Mencela para ulama tanpa alasan yang benar dengan cara menuduh mereka berbuat bid`ah, menuduh fasik, mengecilkan dan merendahkan mereka adalah kezaliman dan dosa yang sangat besar. Hal itu merupakan sebab fitnah, dan mengahalangi kaum Muslimin dari mengambil ilmu mereka yang bermanfaat serta kebaikan dan petunjuk yang mereka bawa.

Hal ini juga memberikan efek negatif dalam penyebaran agama (Islam) yang suci, karena melukai pembawanya akan berakibat buruk juga kepada sesuatu yang dibawa. Dan hal ini juga mirip dengan para pengikut hawa nafsu yang mencela para sahabat, padahal sahabat Rasulullah shallallahu ‘alaihi wa sallam adalah saksi terhadap Nabi umat Islam atas syariat Allah yang beliau sampaikan, sehingga apabila orang yang menjadi saksi dianggap cacat maka sesuatu yang disaksikanpun akan cacat.
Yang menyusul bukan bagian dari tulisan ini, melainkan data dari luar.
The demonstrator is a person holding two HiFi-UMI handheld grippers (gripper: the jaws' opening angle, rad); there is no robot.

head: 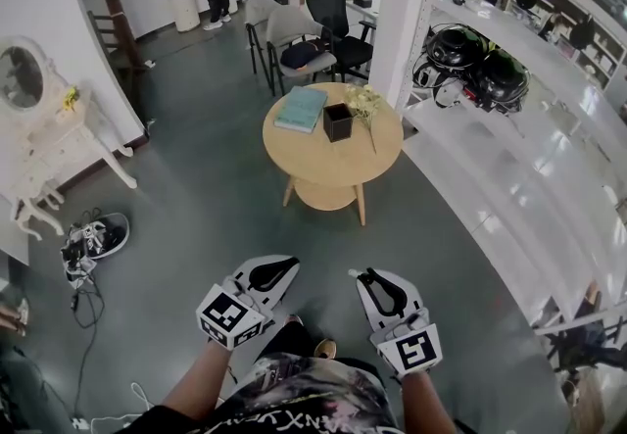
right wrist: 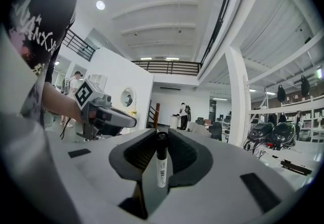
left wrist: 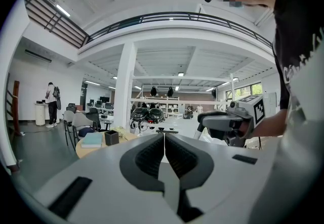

Jadi seorang Muslim harus konsisten dengan adab, petunjuk dan syariat Islam, menahan lisannya dari perkataan keji dan merendahkan kehormatan para ulama, bertobat kepada Allah atas perbuatan (merendahkan ulama) itu, dan berhenti dari berbuat aniaya kepada sesama. Tetapi apabila seorang ulama melakukan kesalahan, maka kesalahan itu tidak berarti merusak ilmu yang dimilikinya.

Yang harus dilakukan (oleh seorang Muslim) untuk mengetahui kesalahan itu adalah dengan kembali kepada para ulama yang dianggap berkompenten dalam masalah ilmu, agama dan akidah yang benar, dan tidak menyerahkan dirinya kepada setiap orang yang mengajak dan datang kepadanya lalu menggiringnya kepada kebinasaan tanpa dia sadari.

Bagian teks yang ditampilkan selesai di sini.